Die russische Staatsduma hat einen entscheidenden Schritt zur Integration des Kryptowährungshandels in die formelle Wirtschaft des Landes unternommen, indem sie ein bahnbrechendes Gesetz verabschiedet hat. Dieser Schritt markiert einen bedeutenden Wandel nach Jahren regulatorischer Unklarheit im Hinblick auf digitale Vermögenswerte. Anatoly Aksakov, Vorsitzender des Ausschusses für Finanzmärkte, bestätigte den Abschluss der Gesetzgebung am 14. Januar 2026. Das Gesetz ist für die kommende Frühjahrssitzung geplant und konzentriert sich darauf, digitale Vermögenswerte von einem Rahmen der „besonderen Finanzregulierung“ zu standardmäßigen Finanzinstrumenten zu machen. Dieser Übergang wird durch das enorme Ausmaß des Kryptowährungsengagements vorangetrieben, da bereits etwa 20 Millionen russische Bürger an der digitalen Wirtschaft teilnehmen. Durch die Schaffung eines klaren rechtlichen Status für sowohl inländische als auch internationale Kryptowährungsoperationen zielt die Regierung darauf ab, den Sektor zu professionalisieren und in den breiteren zivilen und finanziellen Kodex zu integrieren.

 

Individuelle Investitionsgrenzen und die Integration professioneller Marktteilnehmer

 

Ein Eckpfeiler des verabschiedeten Gesetzes ist die Implementierung eines gestuften Beteiligungsmodells, das darauf abzielt, das Marktwachstum zu fördern und gleichzeitig den Schutz der Einzelhändler zu gewährleisten.

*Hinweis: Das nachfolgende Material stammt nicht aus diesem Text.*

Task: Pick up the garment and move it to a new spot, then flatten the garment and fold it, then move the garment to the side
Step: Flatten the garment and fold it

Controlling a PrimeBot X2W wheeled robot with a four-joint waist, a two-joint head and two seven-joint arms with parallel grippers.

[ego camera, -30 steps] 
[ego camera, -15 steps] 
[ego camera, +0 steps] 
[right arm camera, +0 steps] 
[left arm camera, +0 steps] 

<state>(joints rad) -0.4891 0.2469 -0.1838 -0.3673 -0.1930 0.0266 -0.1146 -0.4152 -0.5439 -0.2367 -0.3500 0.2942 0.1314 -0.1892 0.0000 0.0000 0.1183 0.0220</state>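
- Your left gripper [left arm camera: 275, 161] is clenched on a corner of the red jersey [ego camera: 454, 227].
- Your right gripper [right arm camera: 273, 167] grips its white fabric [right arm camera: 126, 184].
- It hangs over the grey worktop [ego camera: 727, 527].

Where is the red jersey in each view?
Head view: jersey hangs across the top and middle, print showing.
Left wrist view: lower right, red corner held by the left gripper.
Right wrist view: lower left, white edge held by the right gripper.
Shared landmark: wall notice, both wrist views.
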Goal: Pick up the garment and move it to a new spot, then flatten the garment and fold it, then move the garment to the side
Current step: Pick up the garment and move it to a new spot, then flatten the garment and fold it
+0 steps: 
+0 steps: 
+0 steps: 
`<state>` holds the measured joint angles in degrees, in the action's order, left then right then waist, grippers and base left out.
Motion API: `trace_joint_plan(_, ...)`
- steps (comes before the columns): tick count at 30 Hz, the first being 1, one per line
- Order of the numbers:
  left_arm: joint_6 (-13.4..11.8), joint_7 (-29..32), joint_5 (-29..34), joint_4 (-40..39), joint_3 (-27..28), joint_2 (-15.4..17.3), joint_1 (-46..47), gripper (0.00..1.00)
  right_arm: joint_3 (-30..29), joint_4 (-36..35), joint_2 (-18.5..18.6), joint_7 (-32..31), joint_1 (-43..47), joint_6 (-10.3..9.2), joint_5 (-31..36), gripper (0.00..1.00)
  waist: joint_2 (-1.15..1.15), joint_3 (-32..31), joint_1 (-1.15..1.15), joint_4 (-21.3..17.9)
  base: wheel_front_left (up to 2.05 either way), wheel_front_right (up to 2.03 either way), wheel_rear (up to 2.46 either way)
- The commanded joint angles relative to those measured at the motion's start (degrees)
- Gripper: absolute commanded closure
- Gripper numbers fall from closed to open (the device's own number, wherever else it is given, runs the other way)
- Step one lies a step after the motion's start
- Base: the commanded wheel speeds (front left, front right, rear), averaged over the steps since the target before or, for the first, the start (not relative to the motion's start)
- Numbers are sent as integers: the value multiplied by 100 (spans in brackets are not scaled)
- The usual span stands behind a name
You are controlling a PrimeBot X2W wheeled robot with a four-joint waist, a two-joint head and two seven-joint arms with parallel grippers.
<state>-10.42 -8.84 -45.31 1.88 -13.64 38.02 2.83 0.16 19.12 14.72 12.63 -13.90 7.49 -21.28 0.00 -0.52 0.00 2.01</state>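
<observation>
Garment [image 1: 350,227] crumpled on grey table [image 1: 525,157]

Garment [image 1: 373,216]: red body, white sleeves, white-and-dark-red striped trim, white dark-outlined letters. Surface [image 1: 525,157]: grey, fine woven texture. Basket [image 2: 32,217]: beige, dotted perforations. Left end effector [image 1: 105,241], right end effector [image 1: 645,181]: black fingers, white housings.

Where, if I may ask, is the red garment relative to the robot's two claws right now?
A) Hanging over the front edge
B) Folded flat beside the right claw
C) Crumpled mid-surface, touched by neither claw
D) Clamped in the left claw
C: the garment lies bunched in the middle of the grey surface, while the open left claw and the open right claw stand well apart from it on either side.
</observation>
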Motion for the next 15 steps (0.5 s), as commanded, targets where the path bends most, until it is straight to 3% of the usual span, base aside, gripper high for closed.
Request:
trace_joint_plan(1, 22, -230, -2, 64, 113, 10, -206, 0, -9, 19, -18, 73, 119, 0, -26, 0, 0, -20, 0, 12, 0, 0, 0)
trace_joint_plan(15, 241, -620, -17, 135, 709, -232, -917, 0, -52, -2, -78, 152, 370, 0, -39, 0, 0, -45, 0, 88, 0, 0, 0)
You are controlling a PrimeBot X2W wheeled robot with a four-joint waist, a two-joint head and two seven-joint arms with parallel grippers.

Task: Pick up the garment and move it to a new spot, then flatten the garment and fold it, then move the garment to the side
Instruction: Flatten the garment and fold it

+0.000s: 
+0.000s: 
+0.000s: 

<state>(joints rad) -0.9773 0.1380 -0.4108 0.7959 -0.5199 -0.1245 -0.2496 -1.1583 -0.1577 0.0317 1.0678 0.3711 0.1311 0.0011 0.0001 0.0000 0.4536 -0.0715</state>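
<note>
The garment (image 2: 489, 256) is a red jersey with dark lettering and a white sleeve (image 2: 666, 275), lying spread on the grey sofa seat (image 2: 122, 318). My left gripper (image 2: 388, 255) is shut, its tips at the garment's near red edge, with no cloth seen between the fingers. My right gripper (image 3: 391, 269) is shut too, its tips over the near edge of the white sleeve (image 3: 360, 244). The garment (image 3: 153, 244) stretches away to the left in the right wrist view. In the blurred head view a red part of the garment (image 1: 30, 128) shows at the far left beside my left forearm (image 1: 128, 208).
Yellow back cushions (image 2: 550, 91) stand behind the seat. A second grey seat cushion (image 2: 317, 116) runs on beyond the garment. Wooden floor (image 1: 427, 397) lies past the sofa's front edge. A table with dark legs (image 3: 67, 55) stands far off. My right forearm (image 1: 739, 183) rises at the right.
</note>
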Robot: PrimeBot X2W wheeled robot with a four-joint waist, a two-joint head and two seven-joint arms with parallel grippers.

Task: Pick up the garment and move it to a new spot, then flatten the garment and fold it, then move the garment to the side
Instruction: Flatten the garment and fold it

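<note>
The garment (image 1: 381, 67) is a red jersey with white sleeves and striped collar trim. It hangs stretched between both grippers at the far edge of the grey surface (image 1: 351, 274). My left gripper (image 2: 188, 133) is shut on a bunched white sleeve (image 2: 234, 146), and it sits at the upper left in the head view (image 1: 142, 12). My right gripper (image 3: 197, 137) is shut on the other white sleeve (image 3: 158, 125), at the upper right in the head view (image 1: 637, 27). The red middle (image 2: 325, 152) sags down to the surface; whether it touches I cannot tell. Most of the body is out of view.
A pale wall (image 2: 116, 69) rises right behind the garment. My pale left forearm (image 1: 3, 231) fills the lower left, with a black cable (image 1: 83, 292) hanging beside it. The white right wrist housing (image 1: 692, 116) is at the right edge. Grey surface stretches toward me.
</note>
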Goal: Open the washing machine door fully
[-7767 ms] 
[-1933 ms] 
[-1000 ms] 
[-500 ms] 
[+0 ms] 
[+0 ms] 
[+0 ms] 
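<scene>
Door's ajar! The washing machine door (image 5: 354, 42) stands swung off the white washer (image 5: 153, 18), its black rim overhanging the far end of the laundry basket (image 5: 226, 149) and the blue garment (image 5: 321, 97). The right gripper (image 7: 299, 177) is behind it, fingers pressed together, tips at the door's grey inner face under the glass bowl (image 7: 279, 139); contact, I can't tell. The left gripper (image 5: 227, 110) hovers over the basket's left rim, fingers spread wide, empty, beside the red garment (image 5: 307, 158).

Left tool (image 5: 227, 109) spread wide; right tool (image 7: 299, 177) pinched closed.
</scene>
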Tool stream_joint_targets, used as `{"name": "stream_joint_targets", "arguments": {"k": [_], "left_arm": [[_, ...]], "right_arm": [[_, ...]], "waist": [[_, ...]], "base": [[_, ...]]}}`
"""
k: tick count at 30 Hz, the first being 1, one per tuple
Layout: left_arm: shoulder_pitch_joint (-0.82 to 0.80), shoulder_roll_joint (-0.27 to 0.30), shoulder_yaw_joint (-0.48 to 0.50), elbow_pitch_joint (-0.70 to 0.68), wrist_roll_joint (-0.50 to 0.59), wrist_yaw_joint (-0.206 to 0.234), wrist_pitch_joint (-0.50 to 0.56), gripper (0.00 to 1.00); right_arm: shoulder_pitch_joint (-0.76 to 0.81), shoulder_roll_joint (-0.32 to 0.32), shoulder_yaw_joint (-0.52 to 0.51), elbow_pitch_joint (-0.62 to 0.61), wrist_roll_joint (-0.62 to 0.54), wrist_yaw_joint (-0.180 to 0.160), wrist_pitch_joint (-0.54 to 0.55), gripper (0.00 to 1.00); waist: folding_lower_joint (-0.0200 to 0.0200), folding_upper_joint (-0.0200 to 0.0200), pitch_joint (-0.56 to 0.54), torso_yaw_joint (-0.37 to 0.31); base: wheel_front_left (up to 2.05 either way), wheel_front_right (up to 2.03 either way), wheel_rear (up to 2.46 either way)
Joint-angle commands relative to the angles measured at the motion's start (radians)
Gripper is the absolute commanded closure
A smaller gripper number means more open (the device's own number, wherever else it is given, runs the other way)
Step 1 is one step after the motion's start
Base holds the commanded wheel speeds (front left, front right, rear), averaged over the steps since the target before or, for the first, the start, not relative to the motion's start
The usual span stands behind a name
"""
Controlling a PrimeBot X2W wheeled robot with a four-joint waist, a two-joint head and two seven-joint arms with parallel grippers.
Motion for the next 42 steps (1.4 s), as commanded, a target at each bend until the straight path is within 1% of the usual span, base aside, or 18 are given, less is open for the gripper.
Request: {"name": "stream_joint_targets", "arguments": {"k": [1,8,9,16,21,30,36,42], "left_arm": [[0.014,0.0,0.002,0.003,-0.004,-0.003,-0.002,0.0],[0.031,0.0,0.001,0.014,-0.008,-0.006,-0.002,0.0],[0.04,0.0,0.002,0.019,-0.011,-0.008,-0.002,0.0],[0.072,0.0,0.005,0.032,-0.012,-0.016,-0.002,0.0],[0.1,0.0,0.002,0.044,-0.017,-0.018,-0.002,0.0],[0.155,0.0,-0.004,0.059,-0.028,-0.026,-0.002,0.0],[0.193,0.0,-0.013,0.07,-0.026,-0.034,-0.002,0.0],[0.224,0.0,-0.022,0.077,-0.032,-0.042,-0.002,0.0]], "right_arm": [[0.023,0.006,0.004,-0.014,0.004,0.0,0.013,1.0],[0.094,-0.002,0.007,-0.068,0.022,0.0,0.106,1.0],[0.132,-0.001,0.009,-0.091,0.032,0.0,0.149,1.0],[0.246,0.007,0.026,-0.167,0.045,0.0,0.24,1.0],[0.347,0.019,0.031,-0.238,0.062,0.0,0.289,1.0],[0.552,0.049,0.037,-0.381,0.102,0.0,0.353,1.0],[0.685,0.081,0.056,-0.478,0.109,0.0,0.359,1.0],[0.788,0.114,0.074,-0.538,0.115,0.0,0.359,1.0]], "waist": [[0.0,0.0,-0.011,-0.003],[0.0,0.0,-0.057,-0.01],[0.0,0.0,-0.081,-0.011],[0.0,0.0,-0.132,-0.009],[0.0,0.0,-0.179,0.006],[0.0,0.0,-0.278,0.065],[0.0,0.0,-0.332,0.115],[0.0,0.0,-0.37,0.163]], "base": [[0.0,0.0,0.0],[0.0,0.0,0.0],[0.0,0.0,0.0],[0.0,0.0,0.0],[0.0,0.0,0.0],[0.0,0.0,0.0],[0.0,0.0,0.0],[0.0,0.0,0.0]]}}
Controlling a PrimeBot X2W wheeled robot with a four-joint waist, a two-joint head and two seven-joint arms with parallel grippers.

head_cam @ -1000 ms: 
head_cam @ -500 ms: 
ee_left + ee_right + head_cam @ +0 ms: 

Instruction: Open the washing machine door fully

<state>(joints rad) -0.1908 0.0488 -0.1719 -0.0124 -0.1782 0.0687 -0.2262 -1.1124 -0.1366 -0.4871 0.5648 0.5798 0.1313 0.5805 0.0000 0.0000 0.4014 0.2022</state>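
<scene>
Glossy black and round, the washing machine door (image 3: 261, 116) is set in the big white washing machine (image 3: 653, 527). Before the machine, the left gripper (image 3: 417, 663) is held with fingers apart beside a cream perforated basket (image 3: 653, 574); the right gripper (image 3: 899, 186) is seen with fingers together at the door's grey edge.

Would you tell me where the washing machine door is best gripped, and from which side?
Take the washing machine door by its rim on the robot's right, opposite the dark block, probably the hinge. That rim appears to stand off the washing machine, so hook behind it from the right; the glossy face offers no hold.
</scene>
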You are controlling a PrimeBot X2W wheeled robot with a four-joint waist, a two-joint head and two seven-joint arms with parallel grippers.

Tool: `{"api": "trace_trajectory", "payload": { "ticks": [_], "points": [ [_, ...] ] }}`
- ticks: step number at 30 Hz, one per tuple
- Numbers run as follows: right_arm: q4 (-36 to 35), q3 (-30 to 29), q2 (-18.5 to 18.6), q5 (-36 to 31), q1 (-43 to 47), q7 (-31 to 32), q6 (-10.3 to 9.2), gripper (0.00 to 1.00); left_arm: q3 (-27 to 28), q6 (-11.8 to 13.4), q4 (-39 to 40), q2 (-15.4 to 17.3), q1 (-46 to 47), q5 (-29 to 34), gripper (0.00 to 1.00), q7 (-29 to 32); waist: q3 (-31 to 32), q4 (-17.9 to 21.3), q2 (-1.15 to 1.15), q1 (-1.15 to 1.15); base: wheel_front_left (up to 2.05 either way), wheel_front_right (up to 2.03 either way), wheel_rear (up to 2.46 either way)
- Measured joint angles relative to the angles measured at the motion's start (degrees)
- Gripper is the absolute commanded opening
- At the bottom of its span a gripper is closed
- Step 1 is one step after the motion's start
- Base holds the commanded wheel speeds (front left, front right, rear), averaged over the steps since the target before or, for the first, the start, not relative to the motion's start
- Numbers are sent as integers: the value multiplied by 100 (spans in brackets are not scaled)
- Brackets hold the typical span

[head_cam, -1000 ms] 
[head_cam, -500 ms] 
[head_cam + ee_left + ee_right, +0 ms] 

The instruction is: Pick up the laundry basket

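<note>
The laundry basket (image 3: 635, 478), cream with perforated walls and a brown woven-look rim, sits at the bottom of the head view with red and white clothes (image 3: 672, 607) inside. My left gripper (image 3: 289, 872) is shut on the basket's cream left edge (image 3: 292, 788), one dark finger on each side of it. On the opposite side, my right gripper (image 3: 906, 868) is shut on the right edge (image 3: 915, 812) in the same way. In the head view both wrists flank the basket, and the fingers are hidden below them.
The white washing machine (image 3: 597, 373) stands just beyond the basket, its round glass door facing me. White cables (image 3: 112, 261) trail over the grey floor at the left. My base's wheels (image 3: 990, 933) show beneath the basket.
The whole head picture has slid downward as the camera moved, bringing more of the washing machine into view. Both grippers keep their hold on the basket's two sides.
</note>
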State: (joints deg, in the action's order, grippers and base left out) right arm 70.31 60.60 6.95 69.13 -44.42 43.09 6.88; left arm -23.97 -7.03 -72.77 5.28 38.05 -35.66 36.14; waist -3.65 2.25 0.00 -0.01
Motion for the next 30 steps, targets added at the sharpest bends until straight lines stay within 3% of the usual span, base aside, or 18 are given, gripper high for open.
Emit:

Dieses Modell erlaubt es nicht-professionellen oder „nicht-qualifizierten“ Investoren, jährlich digitale Vermögenswerte im Wert von bis zu 300.000 Rubel über einen einzigen regulierten Vermittler zu erwerben, vorausgesetzt, dass bestimmte Risikoinformationsanforderungen erfüllt werden. Professionelle Finanzmarktteilnehmer hingegen werden keinen solchen Volumenbeschränkungen unterliegen, was eine erhebliche institutionelle Aktivität ermöglicht, die die inländische Liquidität erheblich steigern könnte. Das Gesetz legt auch die rechtliche Grundlage für in Russland ansässige Krypto-Börsen und Broker, um unter föderaler Aufsicht zu operieren. Die Staatsduma ist der Ansicht, dass diese Aufsicht betrügerische Machenschaften, die oft mit ausländischen Plattformen in Verbindung gebracht werden, mindern und die Effizienz der Steuererhebung auf Gewinne aus digitalen Vermögenswerten verbessern wird.

 

Nutzung digitaler Vermögenswerte für internationalen Handel und Sanktionsresilienz

 

Über den inländischen Handel hinaus zielt die neue Gesetzgebung darauf ab, digitale Vermögenswerte für internationale Abrechnungen zu nutzen und sie als entscheidende strategische Werkzeuge zur Aufrechterhaltung des globalen Handels in restriktiven wirtschaftlichen Umgebungen zu positionieren. Das Gesetz erlaubt es russischen Unternehmen, sowohl Kryptowährungen als auch Stablecoins für grenzüberschreitende Verträge zu nutzen, solange diese Transaktionen über autorisierte Infrastrukturen durchgeführt werden und strengen Anti-Geldwäsche-Protokollen entsprechen. Diese Initiative soll die Einführung des digitalen Rubels im Einzelhandel ergänzen und die Bildung einer zweischichtigen digitalen Wirtschaft erleichtern. In diesem Setup verwaltet die staatlich kontrollierte Zentralbank-Digitalwährung (CBDC) inländische Zahlungen, während private digitale Vermögenswerte den Außenhandel erleichtern. Mit dem gesetzgeberischen Rahmen, der bis zum 1. Juli 2026 vollständig umgesetzt werden soll, signalisiert Russland eindeutig seine Ambition, als bedeutender globaler Hub für tokenisierte Finanzen und regulierte Krypto-Innovation hervorzutreten.